Бонапарт чувствует, что нельзя больше терять ни минуты, что его могут опередить, и что он рискует головой, если не вмешается лично, не сплотит своих друзей в обоих советах, не возьмет в свои руки заторможенного дела. Раз парламентская машина, вместо правильного хода, скрипит и делает не то, что надо, ему необходимо вмешаться. И вот, между половиной четвертого и четырьмя, он собирает своих адъютантов и во главе их, через все гостиные, через салон Марса, направляется прямо в собрание старейшин – главный винт, который он повернет своей рукой, своим властным нажимом, и который увлечет за собой все остальное.
Перерыв заседания еще не кончился, но все старейшины мигом уселись по местам, когда доложили о генерале. Началась как бы официозная конференция; заседания так и не объявляли открытым, чтобы прикрыть неправильность поведения Бонапарта, так как никому не дозволялось без официального зова входить в помещение законодательного собрания.
Бонапарт хотел занять место в самом центре собрания, против президентской эстрады, но ему пришлось сесть правей, что мешало ему смотреть в лицо президенту, обращаясь к нему, и вообще мешало ему говорить. По обе стороны его сели Бертье и Бурьенн; вместе с ним вошли его адъютанты и несколько верных людей, в том числе Жозеф; но все же нынче уже нет вчерашней блестящей свиты, чтобы ободрить и поддержать его.
Да и задача его не из легких. Это не торжественное обращение к аудитории, подобранной заранее; ему предстоит спорить, приводить доводы, убеждать, дать толчок парламенту, вдохнуть в него энергию, подчинить себе и вести большинство – а эта роль для него, безусловно, нова. В умении улавливать души отдельных людей, всколыхнуть волшебством своих прокламаций толпы солдат и черни ему нет равных; но он не привык говорить в собраниях, не знает слов, которые действуют именно на такую толпу, не изучил искусства управлять и руководить ею; притом же этот человек, в своих писаниях достигавший необычайной увлекательности ораторского стиля и силы слова, был лишен дара говорить публично.
Перед недвижными законодателями, перед этими людьми в красных тогах, которые смотрят на него, не сводя глаз, и напряженно ждут, что он скажет, его охватывает непобедимая неловкость, страх новичка-актера, чувствующего себя совершенно парализованным физически и морально. Он говорит – и плохо поставленный голос его детонирует; говорит, и слова застревают у него в горле, или вырываются торопливой бессвязной речью. Громкие фразы, не идущие к делу, не производящие эффекта; заученные формулы на фоне отрывистых бессвязных слов – вот и вся его речь. Он хочет быть пылким и увлекательным – он только напыщен и многоречив.

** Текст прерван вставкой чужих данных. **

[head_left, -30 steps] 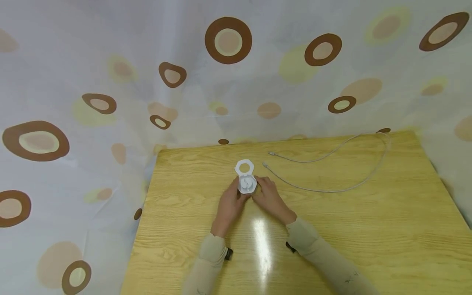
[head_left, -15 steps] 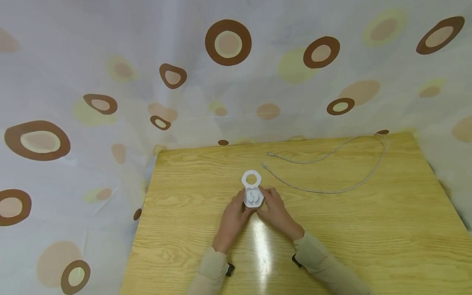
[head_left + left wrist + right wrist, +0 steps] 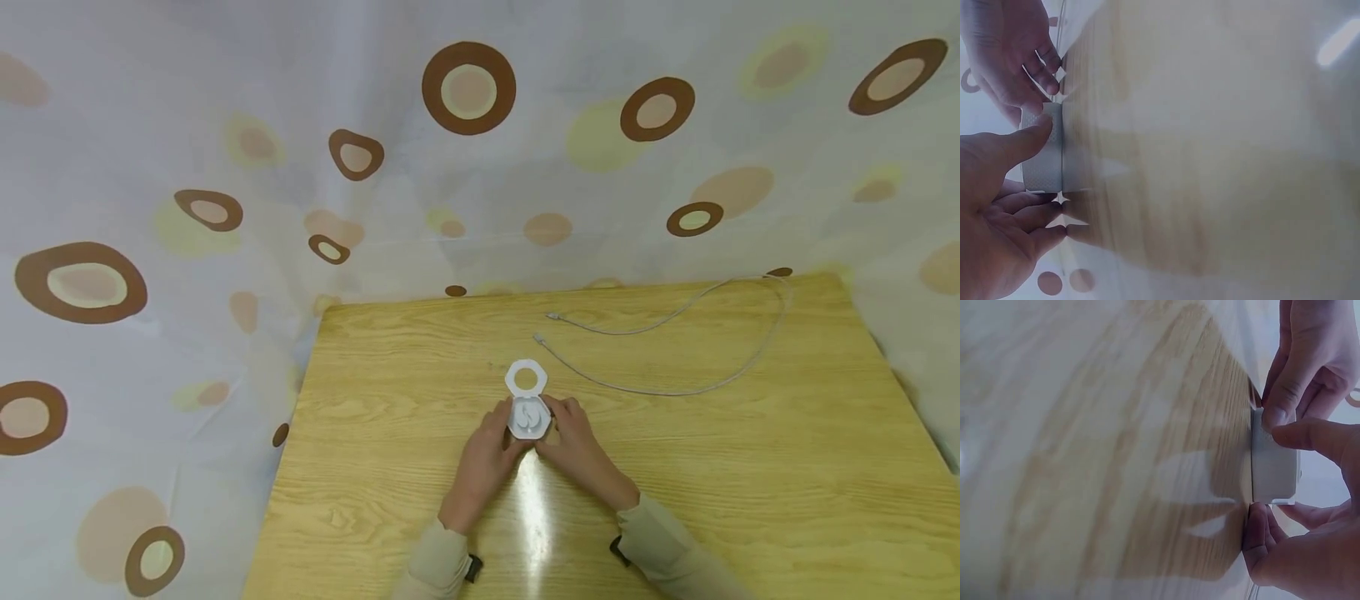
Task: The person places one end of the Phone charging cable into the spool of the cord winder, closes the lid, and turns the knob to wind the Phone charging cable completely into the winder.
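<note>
A small white hexagonal case (image 3: 529,433) stands on the table with its lid (image 3: 512,379) flipped back. The lid has a round opening in its middle. Two curved white pieces (image 3: 527,416) lie inside the case; their kind is too small to tell. My left hand (image 3: 483,467) grips the case from the left, thumb at the near side and fingers along the left side. From the right, my right hand (image 3: 588,458) holds it the same way. Both thumbs meet near the front wall of the case (image 3: 1274,465), as the right wrist view shows.
A thin white cable (image 3: 660,393) lies in a wide loop on the wooden table (image 3: 375,400), its two plug ends just beyond the case. A white sheet (image 3: 405,192) with brown and yellow spots hangs behind the table and along both sides.
Both hands have slid the lidded case toward the person and a little to the right, keeping their grip. The cable has stayed in place.
</note>
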Available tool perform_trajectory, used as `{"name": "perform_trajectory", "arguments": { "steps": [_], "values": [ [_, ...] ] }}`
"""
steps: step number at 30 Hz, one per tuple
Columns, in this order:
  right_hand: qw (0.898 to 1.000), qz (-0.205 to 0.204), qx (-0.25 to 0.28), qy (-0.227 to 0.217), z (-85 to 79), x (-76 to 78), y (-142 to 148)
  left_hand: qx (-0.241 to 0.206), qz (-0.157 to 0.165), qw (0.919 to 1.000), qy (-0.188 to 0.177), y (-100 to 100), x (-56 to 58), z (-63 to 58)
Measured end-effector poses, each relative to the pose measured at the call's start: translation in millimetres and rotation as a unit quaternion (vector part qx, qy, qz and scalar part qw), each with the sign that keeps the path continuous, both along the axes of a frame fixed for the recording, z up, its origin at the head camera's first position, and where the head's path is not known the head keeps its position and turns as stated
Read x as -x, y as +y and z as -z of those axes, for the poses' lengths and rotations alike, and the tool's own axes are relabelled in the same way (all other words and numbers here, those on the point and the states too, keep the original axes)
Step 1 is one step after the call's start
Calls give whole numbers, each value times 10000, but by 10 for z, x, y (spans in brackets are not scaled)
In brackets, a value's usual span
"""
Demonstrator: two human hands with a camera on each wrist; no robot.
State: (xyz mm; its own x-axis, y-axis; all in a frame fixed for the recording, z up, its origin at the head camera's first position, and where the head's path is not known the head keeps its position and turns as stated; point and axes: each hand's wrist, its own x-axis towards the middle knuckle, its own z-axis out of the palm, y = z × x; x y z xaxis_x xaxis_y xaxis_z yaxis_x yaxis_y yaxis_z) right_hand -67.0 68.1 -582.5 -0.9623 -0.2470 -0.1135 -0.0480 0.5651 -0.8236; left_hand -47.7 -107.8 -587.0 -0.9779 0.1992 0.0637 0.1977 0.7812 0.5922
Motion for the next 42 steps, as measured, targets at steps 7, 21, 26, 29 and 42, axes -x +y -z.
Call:
{"name": "perform_trajectory", "arguments": {
  "steps": [7,21,26,29,42],
  "values": [
    [10000,69,18,43,24,-65,82,234,81,9996,98,76,-89,-12],
    [9968,-532,341,497,7,-35,170,-24,433,9977,-525,-25,-109,-64],
    [9954,-646,329,632,-7,-25,191,-152,621,9956,-679,-70,-46,-113],
    [9953,-649,350,622,-14,-36,192,-142,578,9944,-878,-96,-12,-104],
    [9958,-570,358,619,3,-48,180,261,597,9978,-116,-55,59,-218]
  ]
}}
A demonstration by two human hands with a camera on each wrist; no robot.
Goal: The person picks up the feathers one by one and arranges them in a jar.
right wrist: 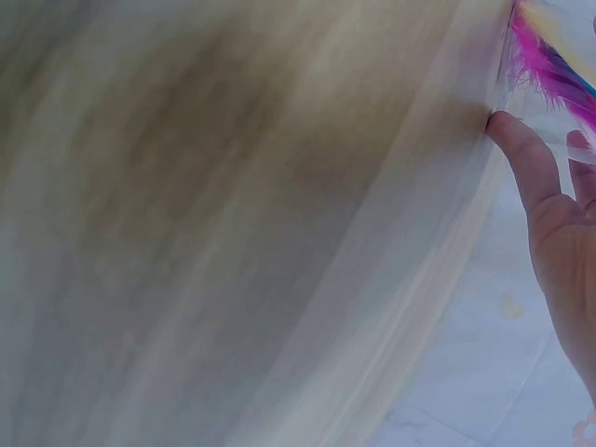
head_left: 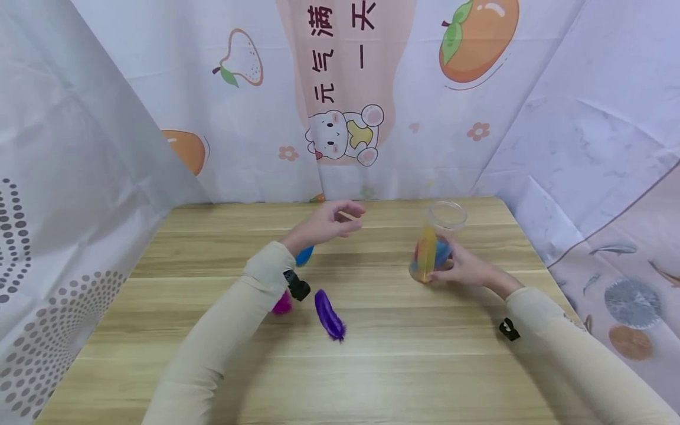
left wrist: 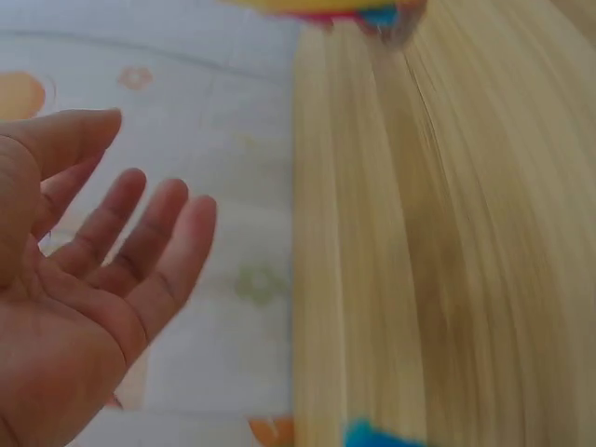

“Вы стоите на вулкане… Позвольте мне говорить с вами с откровенностью солдата… Я спокойно жил в Париже, когда вы вызвали меня, чтобы уведомить меня относительно декрета о переводе и поручить мне его выполнение. Я собираю своих товарищей; мы летим к вам на помощь… Меня уже преследуют клеветами, говорят о Цезаре, Кромвеле, о военной диктатуре… Военная диктатура – да если бы я к этому стремился, разве я поспешил бы на помощь национальному представительству?.. – Время не терпит; вы безотлагательно должны принять меры… Республика не имеет больше правительства… остается только совет старейшин… Пусть же он принимает меры, пусть говорит – я здесь, чтобы выполнить его приказ. Спасем свободу! Спасем равенство!” – А конституция! – прерывает его голос представителя Ленгле.
Бонапарт запнулся, “собираясь с мыслями”, по официальной версии, затем продолжает: “Конституция – вы сами уничтожили ее; вы нарушили ее 18-го фрюктидора; вы нарушили ее 22-го флореаля, вы нарушили ее 30 прериаля. Все давно утратили к ней уважение. Я все скажу”. Слушатели замерли в напряженном ожидании. Что он скажет! Разоблачит, наконец, пресловутый якобинский комплот,[649] даст доказательства, ясные и точные указания? Заинтересованное большинство надеется на это, ибо, в сущности, оно только того и просит, чтобы его увлекли, чтобы речь генерала дала ему предлог отрешиться от собственной нерешительности, найти в себе смелость для принятия мер общественной защиты.
Бонапарт обвиняет, но туманно, бездоказательно: “фракции пытались обойти его; они выдали ему свою тайну, эта тайна ужасна. Люди крови и грабежа хотели бы вырвать из советов “всех, кто мыслит либерально”. Сторонники эшафота собирают вокруг себя своих сообщников и готовятся привести в исполнение свои ужасные замыслы. Ничего лучшего он не находит, чтобы точнее формулировать обвинение. И опять повторяется: “Я боялся за республику; я присоединился к моим братьям по оружию. Время не терпит; пусть решает совет старейшин”. И снова оправдывается: “Я не интриган; вы меня знаете. Думаю, что я дал достаточно доказательств моей преданности отечеству. Если я изменник, будьте вы все Брутами… Заявляю вам, что, когда это кончится, я буду в республике не более, как рукой, поддерживающей установленное вами”…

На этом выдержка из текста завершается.